> **Exercise aim**: Up to and including the line containing "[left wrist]", please reproduce the lines of the listing below, starting from the top.

■ ■ ■

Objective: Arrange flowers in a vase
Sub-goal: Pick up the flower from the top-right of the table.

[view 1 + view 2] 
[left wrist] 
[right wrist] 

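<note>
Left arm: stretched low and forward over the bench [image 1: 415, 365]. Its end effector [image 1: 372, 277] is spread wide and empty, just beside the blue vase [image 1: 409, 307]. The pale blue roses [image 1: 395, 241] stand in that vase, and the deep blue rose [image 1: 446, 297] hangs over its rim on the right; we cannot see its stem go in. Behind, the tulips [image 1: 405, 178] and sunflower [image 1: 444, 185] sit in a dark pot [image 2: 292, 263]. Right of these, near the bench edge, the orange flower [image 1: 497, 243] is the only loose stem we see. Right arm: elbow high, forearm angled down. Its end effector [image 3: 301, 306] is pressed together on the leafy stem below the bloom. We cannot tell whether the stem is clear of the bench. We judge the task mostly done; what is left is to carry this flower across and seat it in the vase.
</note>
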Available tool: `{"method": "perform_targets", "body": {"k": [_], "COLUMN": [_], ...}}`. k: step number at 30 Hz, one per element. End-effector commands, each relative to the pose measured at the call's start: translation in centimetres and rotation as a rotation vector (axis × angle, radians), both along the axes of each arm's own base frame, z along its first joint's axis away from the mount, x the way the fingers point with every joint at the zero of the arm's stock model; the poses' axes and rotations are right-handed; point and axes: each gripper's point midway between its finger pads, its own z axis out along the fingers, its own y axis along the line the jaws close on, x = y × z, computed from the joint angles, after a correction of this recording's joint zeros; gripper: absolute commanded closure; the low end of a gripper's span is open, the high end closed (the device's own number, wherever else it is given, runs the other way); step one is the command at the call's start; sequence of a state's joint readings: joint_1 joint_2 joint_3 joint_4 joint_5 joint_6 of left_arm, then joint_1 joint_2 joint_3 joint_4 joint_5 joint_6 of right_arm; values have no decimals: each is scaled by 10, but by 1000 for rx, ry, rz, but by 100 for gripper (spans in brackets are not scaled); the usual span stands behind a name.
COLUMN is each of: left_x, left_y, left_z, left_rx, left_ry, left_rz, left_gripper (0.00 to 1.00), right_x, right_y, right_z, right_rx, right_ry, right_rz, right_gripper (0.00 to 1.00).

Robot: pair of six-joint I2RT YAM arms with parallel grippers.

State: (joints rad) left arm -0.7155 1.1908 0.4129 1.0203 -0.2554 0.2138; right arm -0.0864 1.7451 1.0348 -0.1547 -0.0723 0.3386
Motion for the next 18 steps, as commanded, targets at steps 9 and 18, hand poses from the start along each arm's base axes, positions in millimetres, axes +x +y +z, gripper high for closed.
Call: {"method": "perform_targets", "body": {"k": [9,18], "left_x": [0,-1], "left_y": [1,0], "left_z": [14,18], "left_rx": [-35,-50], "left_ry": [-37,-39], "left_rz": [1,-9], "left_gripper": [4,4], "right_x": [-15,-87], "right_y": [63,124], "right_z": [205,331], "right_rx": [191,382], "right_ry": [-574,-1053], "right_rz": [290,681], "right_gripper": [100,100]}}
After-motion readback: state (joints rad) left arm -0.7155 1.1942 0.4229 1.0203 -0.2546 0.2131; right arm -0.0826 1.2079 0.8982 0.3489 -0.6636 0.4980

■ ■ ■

> **Solution for this task**:
Objective: Arrange flowers in a vase
Sub-goal: Pick up the flower from the top-right of the table.

[view 1 + view 2] 
[left wrist] 

There's no more to the output.